> _YOUR GOAL_
Transcribe word for word the lines below from the line with "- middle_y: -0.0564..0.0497" through the line with "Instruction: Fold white", ends included.
══ THE DATA ══
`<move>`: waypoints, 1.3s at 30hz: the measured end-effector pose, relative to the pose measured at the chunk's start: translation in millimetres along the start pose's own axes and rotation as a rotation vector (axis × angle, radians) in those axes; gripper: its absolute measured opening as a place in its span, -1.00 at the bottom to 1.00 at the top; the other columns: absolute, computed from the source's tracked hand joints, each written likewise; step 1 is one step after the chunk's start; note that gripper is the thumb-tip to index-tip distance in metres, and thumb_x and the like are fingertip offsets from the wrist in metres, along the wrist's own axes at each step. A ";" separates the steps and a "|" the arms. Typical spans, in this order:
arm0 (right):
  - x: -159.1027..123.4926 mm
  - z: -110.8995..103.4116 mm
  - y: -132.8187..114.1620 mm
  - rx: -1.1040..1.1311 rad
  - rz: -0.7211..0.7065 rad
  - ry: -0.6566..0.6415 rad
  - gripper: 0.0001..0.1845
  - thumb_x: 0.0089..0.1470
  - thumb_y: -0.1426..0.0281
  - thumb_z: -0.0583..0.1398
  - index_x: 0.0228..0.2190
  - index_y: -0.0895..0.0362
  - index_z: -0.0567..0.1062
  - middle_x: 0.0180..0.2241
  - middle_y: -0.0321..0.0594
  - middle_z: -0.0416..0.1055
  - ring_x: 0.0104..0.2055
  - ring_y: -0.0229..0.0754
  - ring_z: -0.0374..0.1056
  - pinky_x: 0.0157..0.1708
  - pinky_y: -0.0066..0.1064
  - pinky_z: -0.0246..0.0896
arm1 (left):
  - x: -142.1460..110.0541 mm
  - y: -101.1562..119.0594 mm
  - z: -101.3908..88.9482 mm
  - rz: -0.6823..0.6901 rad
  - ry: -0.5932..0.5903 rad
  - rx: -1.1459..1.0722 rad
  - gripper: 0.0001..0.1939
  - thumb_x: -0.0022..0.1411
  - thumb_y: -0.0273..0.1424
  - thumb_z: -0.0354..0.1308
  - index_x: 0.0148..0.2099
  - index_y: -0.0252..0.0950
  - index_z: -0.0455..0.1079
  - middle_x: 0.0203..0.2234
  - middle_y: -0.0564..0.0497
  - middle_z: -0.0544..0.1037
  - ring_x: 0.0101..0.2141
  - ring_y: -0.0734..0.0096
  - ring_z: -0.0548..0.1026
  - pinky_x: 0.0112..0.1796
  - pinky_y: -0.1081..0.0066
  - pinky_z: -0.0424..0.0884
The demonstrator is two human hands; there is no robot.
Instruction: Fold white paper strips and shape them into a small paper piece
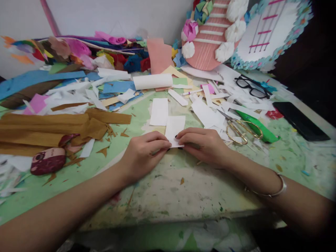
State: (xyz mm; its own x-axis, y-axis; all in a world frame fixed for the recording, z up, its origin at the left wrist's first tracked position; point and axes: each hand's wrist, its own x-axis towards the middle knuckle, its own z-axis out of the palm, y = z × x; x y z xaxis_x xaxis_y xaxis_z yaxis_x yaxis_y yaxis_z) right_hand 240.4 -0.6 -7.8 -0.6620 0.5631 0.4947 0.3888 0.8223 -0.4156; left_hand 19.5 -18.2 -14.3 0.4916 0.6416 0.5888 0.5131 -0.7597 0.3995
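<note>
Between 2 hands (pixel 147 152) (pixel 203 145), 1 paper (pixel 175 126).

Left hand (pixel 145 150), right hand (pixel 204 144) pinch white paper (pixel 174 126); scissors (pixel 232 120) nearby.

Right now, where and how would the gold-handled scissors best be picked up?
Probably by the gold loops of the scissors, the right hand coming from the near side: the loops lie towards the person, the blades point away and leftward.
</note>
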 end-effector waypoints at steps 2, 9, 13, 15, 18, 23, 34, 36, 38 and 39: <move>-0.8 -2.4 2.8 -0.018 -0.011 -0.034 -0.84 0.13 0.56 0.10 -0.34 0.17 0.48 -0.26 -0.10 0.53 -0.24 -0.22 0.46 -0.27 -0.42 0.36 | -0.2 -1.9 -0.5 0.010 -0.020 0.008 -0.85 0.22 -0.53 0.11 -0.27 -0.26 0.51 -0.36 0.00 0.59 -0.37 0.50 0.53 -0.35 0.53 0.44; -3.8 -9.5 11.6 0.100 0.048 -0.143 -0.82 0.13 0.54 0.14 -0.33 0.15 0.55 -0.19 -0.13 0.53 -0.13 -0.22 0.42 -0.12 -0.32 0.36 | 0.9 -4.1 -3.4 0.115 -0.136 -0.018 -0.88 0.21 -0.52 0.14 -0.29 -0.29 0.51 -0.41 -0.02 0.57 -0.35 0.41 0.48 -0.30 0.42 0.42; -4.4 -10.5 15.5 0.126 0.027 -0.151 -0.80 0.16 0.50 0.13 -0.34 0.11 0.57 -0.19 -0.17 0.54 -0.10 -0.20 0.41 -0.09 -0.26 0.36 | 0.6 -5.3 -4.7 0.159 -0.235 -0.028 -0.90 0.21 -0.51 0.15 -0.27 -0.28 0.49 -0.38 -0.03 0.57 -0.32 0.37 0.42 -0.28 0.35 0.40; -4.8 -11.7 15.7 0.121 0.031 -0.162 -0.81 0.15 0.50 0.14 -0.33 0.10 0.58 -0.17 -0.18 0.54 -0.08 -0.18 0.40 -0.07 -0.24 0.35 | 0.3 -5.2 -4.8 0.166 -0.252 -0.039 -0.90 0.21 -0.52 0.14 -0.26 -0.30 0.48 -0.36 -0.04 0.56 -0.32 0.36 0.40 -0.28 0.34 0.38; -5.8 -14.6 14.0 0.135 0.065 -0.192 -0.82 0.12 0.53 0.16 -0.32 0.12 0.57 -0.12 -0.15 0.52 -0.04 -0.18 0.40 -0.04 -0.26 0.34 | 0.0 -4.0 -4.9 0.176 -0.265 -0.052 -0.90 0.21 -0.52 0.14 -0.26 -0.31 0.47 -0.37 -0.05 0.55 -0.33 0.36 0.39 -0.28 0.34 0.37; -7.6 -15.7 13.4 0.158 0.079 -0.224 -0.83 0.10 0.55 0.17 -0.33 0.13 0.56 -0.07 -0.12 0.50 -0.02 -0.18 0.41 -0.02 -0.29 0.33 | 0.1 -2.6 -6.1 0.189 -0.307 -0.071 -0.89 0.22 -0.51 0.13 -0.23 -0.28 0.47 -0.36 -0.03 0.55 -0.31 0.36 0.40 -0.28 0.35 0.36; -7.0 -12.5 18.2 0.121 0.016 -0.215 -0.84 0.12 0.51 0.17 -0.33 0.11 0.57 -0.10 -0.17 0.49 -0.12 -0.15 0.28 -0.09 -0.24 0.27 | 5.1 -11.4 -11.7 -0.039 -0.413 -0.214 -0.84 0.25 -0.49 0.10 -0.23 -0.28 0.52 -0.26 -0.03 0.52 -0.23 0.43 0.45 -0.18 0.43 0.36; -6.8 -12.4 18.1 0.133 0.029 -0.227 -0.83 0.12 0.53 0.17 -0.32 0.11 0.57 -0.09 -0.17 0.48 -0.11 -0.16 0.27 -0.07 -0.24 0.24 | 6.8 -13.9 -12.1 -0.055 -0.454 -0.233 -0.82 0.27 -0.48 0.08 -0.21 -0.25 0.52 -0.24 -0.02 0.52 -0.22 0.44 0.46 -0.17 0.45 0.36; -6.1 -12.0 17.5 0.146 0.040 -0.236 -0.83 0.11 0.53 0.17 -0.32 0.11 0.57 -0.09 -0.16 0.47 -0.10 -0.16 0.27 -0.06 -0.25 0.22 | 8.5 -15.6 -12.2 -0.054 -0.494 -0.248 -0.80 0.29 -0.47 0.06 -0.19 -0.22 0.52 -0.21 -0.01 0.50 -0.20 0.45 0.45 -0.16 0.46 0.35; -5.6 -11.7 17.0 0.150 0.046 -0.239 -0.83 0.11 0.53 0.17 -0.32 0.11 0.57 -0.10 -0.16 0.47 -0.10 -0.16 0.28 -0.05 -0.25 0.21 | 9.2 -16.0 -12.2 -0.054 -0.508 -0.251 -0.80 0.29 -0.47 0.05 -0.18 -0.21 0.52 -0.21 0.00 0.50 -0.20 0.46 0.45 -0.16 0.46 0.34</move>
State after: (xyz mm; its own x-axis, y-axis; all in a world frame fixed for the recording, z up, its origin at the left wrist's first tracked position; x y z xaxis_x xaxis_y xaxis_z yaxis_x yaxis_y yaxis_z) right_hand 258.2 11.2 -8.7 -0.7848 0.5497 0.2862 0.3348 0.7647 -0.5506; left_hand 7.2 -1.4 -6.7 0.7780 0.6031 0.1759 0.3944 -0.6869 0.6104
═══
> _YOUR RESPONSE_
  - middle_y: -0.0564..0.0497
  - middle_z: -0.0544..0.1037
  - ring_x: 0.0101..0.2141
  - ring_y: -0.0734..0.0096
  - ring_z: -0.0548..0.1026
  - pinky_x: 0.0112..0.1796
  - pinky_y: -0.1081..0.0066
  - pinky_z: -0.0424..0.0884
The demonstrator is two human hands; there is no robot.
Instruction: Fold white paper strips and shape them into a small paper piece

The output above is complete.